ACTIVITY:
Shown below are entries with pictures; the line with "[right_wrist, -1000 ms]" through the line with "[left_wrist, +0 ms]" is the span to retype exactly, and the pictures stay out.

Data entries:

• • • •

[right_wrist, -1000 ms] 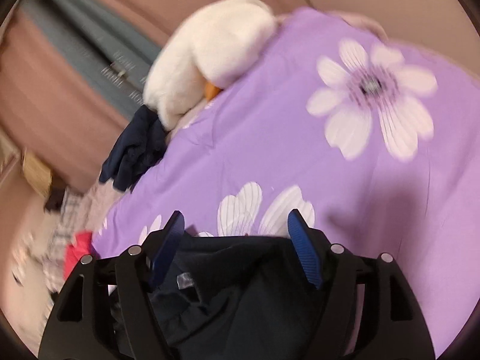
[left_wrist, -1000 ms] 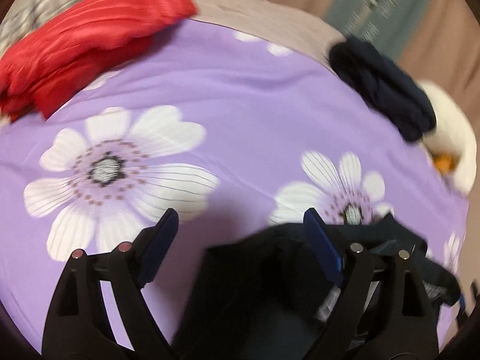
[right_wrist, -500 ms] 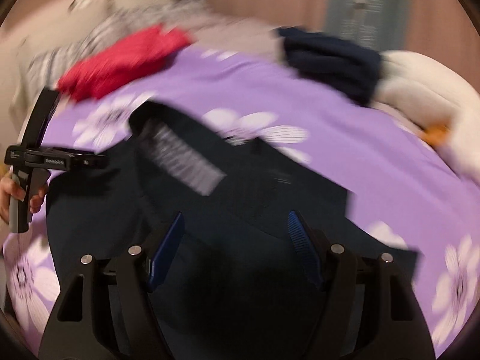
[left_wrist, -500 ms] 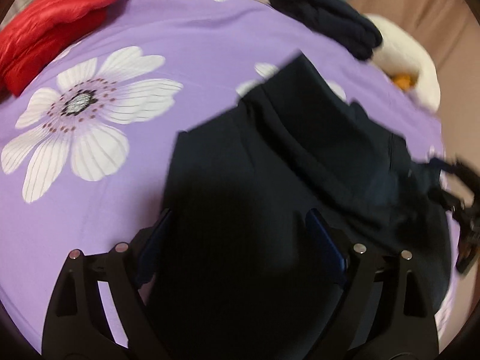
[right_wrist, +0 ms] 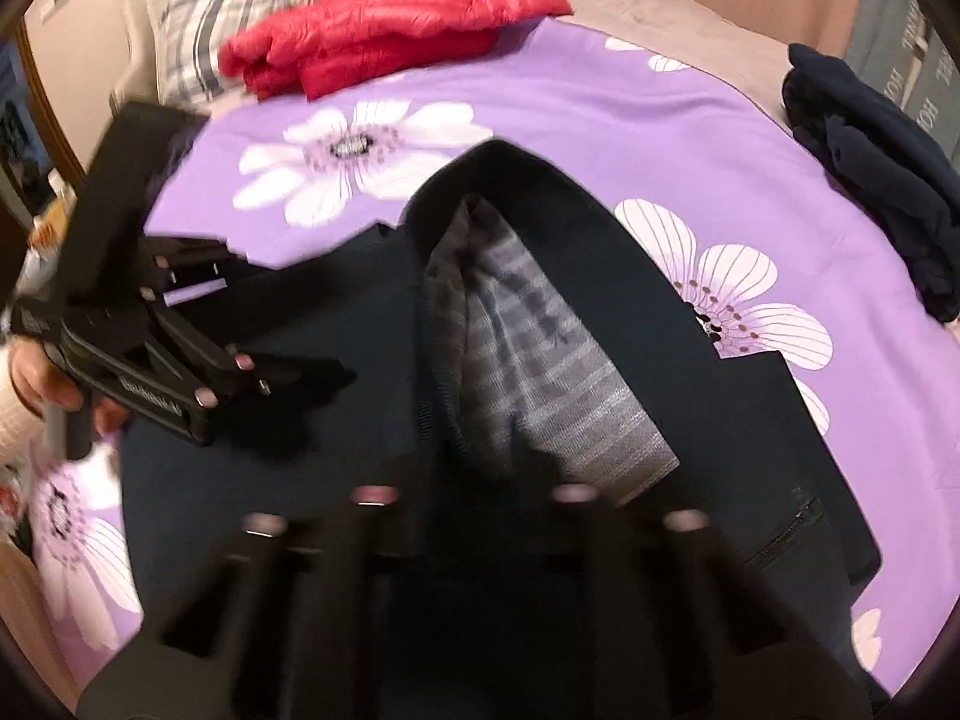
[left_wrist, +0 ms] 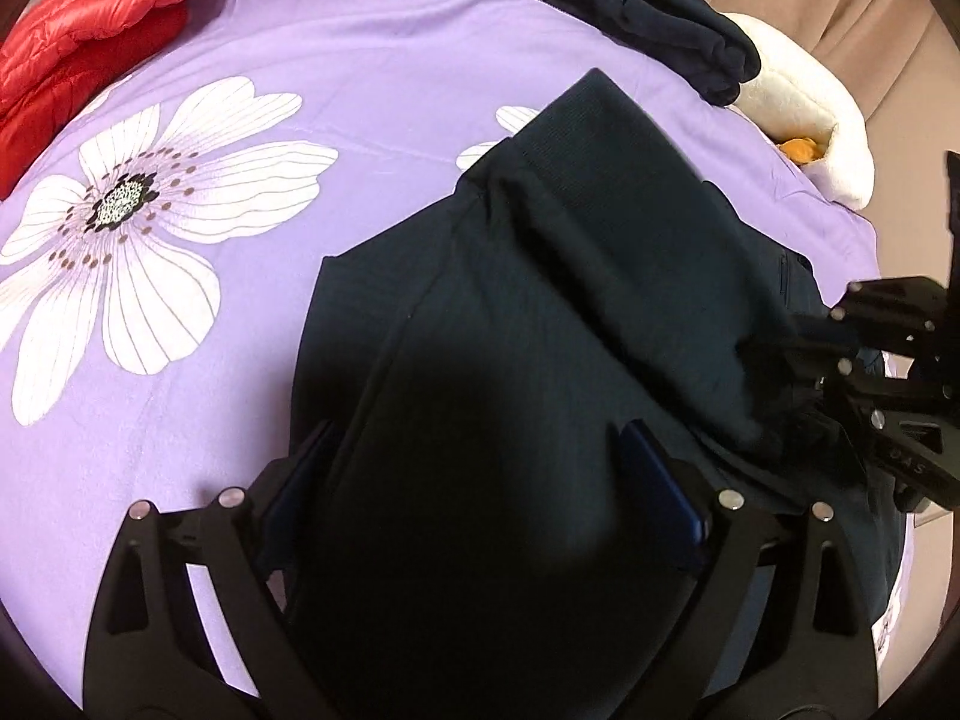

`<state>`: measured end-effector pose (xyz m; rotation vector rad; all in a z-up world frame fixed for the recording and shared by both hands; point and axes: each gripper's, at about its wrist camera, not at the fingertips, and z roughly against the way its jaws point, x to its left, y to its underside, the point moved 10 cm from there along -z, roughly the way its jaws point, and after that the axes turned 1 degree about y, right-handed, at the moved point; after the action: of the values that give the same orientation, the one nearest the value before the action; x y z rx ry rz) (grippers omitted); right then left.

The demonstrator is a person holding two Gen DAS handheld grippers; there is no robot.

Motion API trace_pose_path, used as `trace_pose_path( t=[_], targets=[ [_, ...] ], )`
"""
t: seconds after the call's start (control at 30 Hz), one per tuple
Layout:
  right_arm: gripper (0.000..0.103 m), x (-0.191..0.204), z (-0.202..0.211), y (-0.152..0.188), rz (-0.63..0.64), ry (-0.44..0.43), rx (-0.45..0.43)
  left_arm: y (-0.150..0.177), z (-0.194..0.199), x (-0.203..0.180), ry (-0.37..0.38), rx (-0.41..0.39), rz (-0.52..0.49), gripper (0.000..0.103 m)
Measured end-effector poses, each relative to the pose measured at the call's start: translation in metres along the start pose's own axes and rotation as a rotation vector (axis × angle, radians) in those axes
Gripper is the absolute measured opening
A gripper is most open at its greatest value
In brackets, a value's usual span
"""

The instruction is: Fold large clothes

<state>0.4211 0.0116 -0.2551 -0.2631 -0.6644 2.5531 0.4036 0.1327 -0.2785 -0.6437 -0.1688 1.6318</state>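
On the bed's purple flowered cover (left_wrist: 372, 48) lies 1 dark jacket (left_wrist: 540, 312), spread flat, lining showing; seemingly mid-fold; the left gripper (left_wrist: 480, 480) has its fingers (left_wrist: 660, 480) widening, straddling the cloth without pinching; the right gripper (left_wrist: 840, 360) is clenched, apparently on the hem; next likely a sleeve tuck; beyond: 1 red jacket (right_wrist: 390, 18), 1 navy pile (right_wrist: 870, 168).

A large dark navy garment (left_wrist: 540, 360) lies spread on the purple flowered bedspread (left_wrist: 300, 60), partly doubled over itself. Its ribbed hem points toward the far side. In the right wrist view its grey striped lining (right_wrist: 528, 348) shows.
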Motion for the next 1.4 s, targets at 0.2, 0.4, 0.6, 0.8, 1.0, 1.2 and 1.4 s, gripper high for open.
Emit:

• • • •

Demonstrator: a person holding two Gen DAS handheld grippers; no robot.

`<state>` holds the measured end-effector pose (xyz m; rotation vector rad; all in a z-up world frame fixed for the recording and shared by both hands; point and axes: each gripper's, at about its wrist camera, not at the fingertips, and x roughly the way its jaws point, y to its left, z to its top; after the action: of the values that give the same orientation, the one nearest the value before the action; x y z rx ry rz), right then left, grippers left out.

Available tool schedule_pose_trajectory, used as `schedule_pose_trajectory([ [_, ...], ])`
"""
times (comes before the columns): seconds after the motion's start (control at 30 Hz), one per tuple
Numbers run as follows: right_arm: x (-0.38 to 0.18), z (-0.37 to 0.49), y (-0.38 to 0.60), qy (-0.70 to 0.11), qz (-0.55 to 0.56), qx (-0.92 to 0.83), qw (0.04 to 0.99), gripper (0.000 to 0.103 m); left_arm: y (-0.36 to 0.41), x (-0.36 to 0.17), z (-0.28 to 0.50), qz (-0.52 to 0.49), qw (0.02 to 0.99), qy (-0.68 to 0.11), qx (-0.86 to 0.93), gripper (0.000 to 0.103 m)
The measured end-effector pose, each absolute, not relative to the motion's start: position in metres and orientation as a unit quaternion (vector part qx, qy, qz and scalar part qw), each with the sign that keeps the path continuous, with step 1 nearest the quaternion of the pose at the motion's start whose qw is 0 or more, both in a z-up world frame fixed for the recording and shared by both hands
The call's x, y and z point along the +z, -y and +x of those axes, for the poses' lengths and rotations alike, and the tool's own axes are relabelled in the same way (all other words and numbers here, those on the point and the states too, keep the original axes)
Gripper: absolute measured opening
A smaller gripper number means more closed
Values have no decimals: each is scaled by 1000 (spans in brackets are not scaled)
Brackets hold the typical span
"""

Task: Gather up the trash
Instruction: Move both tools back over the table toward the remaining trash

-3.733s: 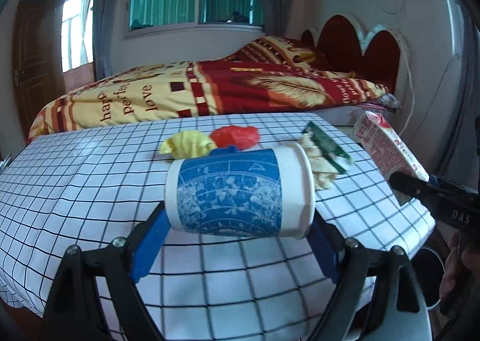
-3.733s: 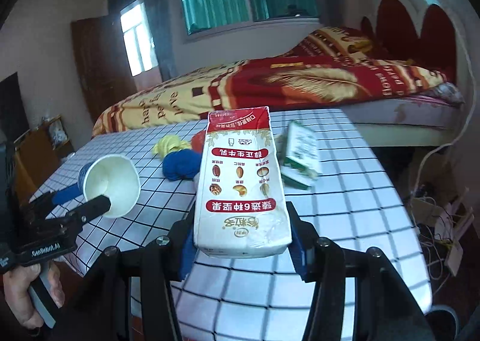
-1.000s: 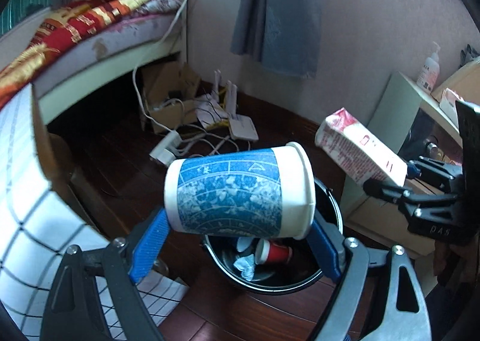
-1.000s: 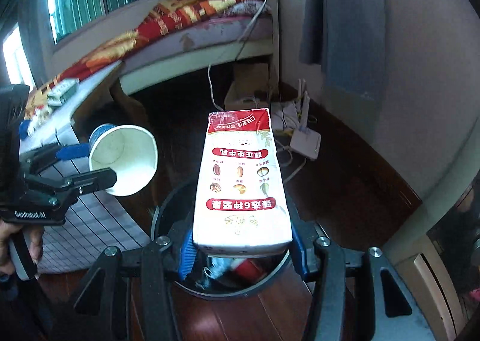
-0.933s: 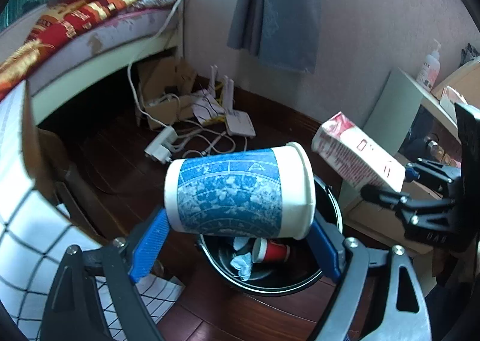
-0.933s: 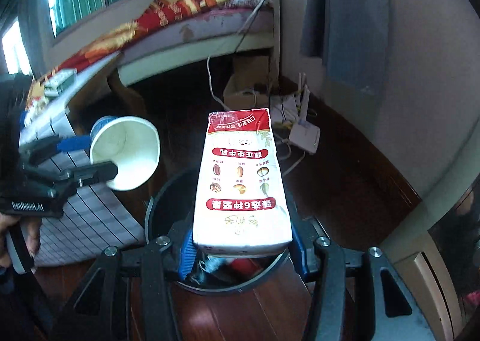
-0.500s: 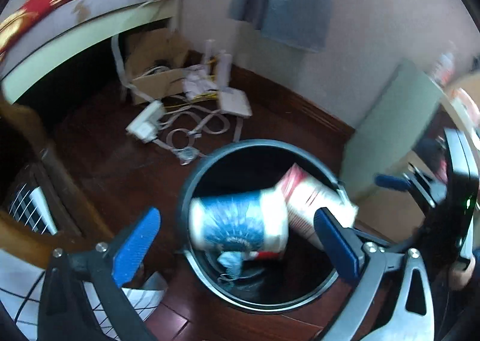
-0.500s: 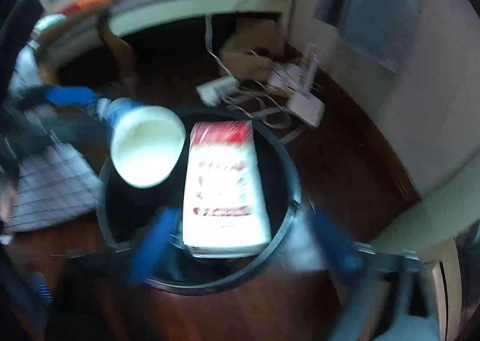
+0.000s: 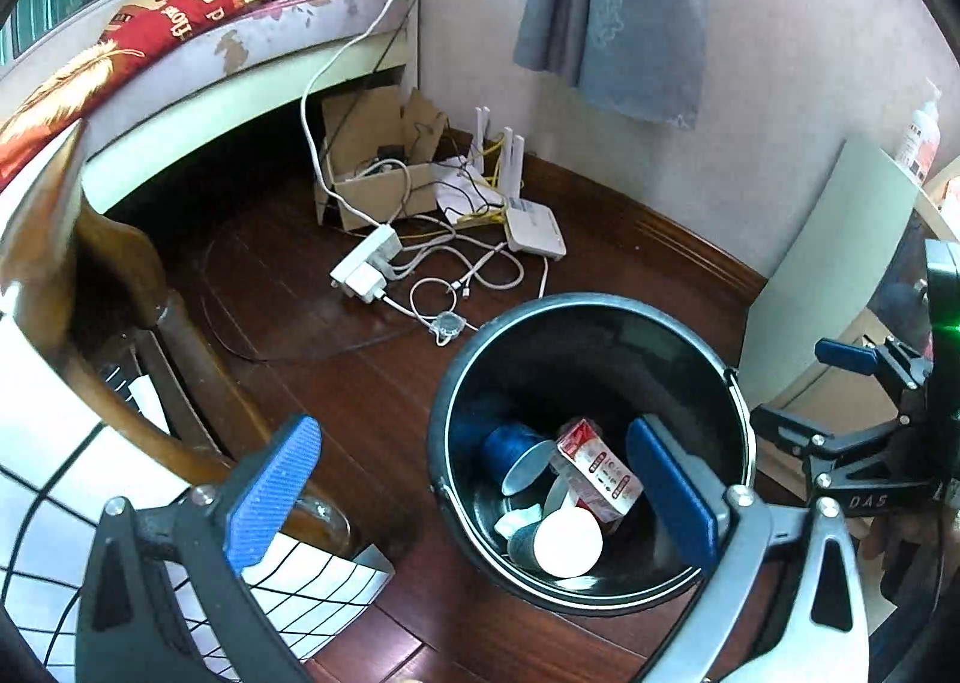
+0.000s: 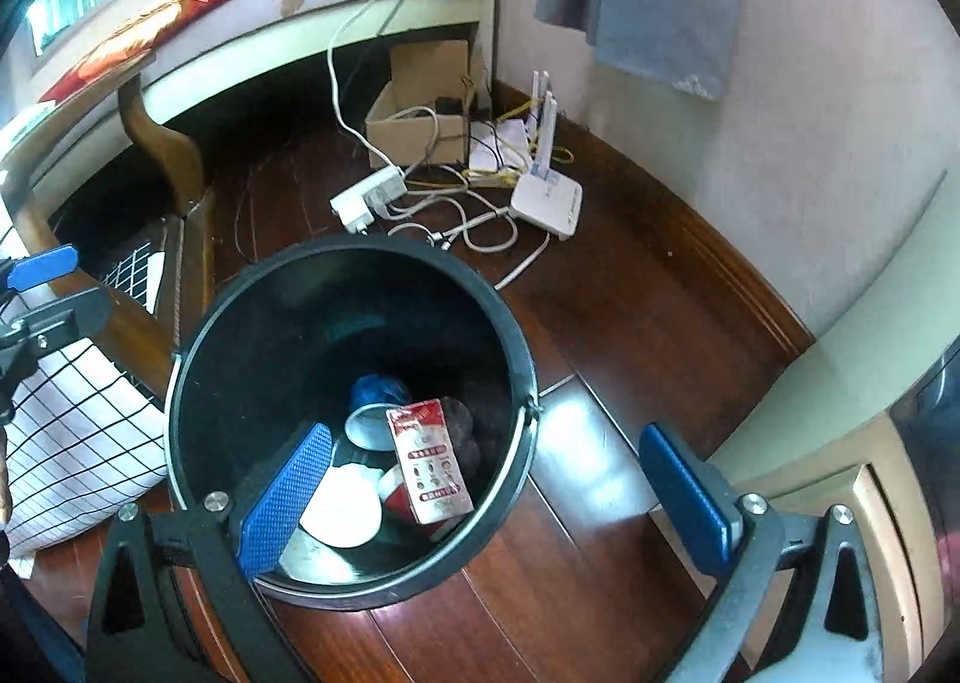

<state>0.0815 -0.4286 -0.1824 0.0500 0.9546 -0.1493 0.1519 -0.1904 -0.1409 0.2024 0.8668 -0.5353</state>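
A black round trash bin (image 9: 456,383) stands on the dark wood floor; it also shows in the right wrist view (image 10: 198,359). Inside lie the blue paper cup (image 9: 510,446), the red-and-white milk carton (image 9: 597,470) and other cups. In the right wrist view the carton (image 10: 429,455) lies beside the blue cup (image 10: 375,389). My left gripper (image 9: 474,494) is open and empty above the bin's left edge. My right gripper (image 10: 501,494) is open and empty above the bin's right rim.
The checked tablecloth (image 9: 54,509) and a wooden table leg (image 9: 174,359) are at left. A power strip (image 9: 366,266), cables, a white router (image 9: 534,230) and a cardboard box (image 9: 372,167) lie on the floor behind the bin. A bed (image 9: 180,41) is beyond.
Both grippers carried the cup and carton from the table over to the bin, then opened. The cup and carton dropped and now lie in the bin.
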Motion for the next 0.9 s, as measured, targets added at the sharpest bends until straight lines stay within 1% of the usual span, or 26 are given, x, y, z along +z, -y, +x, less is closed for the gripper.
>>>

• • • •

ANSWER BELOW:
[right_wrist, -1000 ms] 
[left_wrist, -1000 ms] 
[right_wrist, -500 ms] 
[left_wrist, -500 ms] 
[right_wrist, +0 ms] 
[left_wrist, +0 ms] 

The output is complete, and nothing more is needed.